A major function of DNAm is in cell type differentiation (Aristizabal et al., 2019). Since buffy coat blood samples represent a mix of cell types we computationally derived six estimated cell type proportions using the Identifying Optimal Libraries (IDOL) adult reference set with the Houseman method (Houseman et al., 2012; Koestler et al., 2016): neutrophils, natural killer cells, monocytes, CD4 T cells, CD8 T cells, and B cells (Supplemental Figure 1). Because these samples are from infants, we also estimated cell types using umbilical cord blood and mixed IDOL adult and cord blood references (Gervin et al., 2019) (Supplemental Figure 1), though the adult reference is more appropriate due to the lack of nucleated red blood cells (nRBCs) in 3-month infant venous blood (Hermansen, 2001).

9.1.4 Estimated Cell Type Proportion Principal Component Analysis (PCA)

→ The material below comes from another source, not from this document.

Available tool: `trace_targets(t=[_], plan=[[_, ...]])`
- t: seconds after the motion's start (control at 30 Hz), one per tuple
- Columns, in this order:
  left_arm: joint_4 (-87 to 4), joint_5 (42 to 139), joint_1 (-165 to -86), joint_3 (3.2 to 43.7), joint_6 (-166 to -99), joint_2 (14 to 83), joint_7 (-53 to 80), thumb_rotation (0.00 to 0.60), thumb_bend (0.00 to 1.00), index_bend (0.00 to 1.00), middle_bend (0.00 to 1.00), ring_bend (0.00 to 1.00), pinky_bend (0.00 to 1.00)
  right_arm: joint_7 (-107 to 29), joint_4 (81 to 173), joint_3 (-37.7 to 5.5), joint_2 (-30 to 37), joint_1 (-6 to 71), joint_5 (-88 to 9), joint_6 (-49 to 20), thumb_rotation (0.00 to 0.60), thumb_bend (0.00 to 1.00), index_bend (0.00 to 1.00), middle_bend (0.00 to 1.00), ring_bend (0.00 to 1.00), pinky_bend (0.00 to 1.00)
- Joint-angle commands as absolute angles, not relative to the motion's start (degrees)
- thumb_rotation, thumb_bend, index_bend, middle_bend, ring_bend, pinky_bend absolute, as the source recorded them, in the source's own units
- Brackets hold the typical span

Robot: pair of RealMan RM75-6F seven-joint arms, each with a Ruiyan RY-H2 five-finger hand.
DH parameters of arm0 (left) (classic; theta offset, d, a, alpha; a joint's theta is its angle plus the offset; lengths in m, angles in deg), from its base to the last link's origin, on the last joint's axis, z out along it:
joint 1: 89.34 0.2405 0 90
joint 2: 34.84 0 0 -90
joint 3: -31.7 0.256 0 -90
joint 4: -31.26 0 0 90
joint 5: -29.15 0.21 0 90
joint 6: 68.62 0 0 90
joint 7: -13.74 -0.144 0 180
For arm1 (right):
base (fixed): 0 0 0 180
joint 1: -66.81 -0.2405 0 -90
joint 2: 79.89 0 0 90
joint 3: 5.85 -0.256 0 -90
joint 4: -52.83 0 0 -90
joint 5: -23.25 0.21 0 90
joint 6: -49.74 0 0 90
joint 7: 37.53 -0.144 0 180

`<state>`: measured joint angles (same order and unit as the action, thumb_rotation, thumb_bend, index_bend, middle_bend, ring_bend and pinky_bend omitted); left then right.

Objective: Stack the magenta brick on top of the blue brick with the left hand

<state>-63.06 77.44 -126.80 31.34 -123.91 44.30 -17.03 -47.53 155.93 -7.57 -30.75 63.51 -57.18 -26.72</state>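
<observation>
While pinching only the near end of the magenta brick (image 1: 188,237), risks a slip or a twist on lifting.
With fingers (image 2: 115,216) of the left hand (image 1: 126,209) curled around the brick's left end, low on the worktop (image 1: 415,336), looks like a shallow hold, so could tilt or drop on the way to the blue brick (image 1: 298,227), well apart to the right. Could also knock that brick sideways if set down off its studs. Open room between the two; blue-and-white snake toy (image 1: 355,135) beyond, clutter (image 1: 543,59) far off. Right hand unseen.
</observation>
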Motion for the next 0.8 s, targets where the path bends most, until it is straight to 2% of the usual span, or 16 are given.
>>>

We used principal components to account for estimated cell type variability. For the primary model excluding any cell types with significant attachment style associations (monocytes), a classic PCA was performed using the prcomp function in the stats package on the remaining five cell types (Holland, 2019). Three principal components (PCs), representing 93% of that cell type variability were included as covariates. For the secondary model including all cell types, these data were compositional and add to a constant: one. Therefore, we used robust isometric logratio (ilr) PCA, which is appropriate for composite data (Filzmoser et al., 2009). Four PCs, representing 99% of the estimated cell type proportion variability, were included in the second model.

Acknowledgments

We are extremely grateful to all the families who took part in this study and the whole APrON team (http://www.apronstudy.ca/), investigators, research assistants, graduate and undergraduate students, volunteers, clerical staff and mangers. This cohort was established by an interdisciplinary team grant from Alberta Innovates Health Solutions (formally the Alberta Heritage Foundation for Medical Research) and additional funding from the Alberta Children’s Hospital Foundation and Kids Brain Health Network (formerly National Centre of Excellence NeuroDevNet) assisted with the collection and analysis of data presented in this manuscript.

Data Availability Statement

Raw data were generated at the University of British Columbia. Derived data and analysis scripts supporting the findings of this study are available from the corresponding author, SMM, on request.

9. Appendix

9.1 Biological Sample and Data Preprocessing Details

Venipuncture blood draws were performed by a certified pediatric phlebotomist at the Behavioural Research Unit in Alberta Children’s Hospital as dictated in the University of Calgary approved REB. Whole blood samples were collected and briefly stored at −80°C before being centrifuged at 3000 RCF for 15 minutes to separate and pipette. Samples were then shipped on dry ice to Dr. Kobor’s Lab at the University of British Columbia for DNA extraction and measurement.